(文=布施鋼治)
「誰が、自分が優勝すると思っていたでしょうね…。僕だけは、自分が絶対優勝すると信じていましたけど」
優勝した直後、清岡幸大郎(三恵海運)は周囲の予想を“裏切った”ことで雄弁だった。2024年パリ・オリンピック最終日(8月11日)、男子フリースタイル65㎏級決勝で、2022年世界選手権優勝のラフマン・アモウザドハリリ(イラン)を10-3で撃破。その直後には「どうだ、見たか!」と言わんばかりに咆哮した。
無理もない。過去に清岡はU23世界選手権にこそ出場しているが、シニアの世界選手権への出場は皆無だったのだから。
昨年9月の世界選手権時、日本レスリング界の目は同級に出場した東京オリンピック金メダリストの乙黒拓斗(自衛隊)に注がれていた。

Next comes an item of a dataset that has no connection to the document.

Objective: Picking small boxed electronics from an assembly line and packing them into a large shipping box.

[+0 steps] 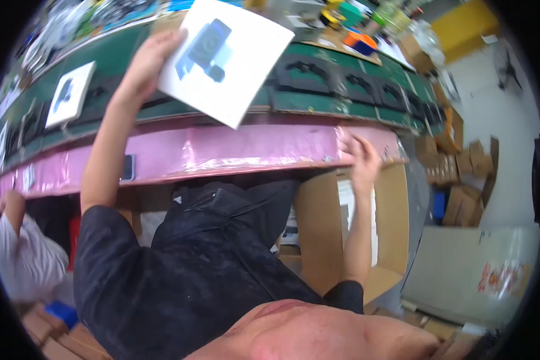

しかし、まさかの3回戦敗退。乙黒を破った選手が勝ち抜いたので敗者復活戦に回ったが、負傷のため棄権することになり、オリンピックの出場枠を取ることができなかった。
乙黒は同年12月の全日本選手権での復活にかけたが、思わぬ落とし穴が待ち受けていた。準決勝で清岡に敗れ、オリンピック連覇の夢を阻まれたのだ。
当時の清岡は学生二冠王者(全日本学生選手権、全日本大学選手権)という戦歴で、乙黒との攻防からも高いポテンシャルを感じさせたが、正直、すぐパリでの活躍を想像する者は少なかった。シニアでの実績があまりにも少なかったからだ。
欧米では合法賭博である「スポーツベッティング」での清岡のオッズ(配当率)は51倍。日本選手で一番低いオッズは柔道の阿部一二三選手で1.15倍、レスリングでは文田健一郎の1.25倍。体操界のニューヒーローとなった岡慎之助選手でも、男子個人総合では7.5倍、男子種目別鉄棒では17倍だから、いかに清岡の金メダルが世間の“予想外”だったかが分かる。
日体大で清岡を指導し、今回のパリでもセコンドに就いた湯元健一コーチ(日体大教)は昨年の全日本選手権では、乙黒との試合のひとつ前に組まれていた同門・山口海輝(日体大助手)との準々決勝がひとつの山だったことを明かした。
「練習を見る限り、山口を相手にすると、清岡は10回やって10回とも勝てない(状況だった)。そういう相手に、試合では勝ったんですよ。そこから乙黒にも勝ち、オリンピック・チャンピオンへの道に進む権利を得た」
清岡は実戦に強いタイプなのか。今回の決勝も「アモウザドハリリが有利なのでは?」と予想する関係者は多かった。
優勝したからこそ打ち明けてくれたが、湯元コーチも「正直、負けてしまう可能性も、ちょっとあるかな?」と感じていた一人だ。「決勝までのアモウザドハリリ選手は、無失点のうえにすべてテクニカルスペリオリティで勝ち上がってきている。対照的に清岡は、結構点数をとられながらの決勝進出でしたから」
アモウザドハリリとの決勝が決まるや、湯元コーチは「対策を講じることはやめよう」という決断を下した。対戦相手が決まると綿密な対策を立てる選手が多い中、意外といっていい戦略だ。
それにしても、なぜ?
「準決勝で、ちょっと作戦を練りすぎて、第1ピリオドは固くなってしまった部分がある。だから『決勝ではやってきたことを出すだけ』『自分のレスリングで最後までやり通そう』と決意して臨みました」(清岡)
案の定、最初にアクティビティタイムを受けたのはアモウザドハリリの方だった。しかし、30秒以内に清岡をステップアウトさせてアクティビティタイムも帳消しにしたが、清岡に動じるところはなかった。
「あのときは、湯元コーチが『今のは(清岡の体が)浮いていたから』と的確なアドバイスをくれたので、冷静になってリスタートを切ることができた」
その後、清岡は両足タックルから潜るようにしてバックを奪い、2-1と逆転に成功。さらに変型のアンクルホールドとして知られるリンクルホールドで、あっという間に10-1とアモウザドハリリを追い込んだ。このときの会場の盛り上がりといったら、パリ・オリンピックのレスリングの日本代表の試合の中で最も大きかったといえるのではないか。
その理由は、決勝まで清岡がダイナミックに競りあった末に勝ち抜き、試合の前後にはフランスでも人気の高い漫画『ドラゴンボール』の主人公である悟空の必殺技である元気玉のパフォーマンスを見せたことと無関係ではあるまい。
「その後は最後まで気を抜かず、相手から絶対に目を離さないぞと思いながら闘いました」。
湯元コーチの想像を遥かに超える速度で、この23歳の若者は成長している。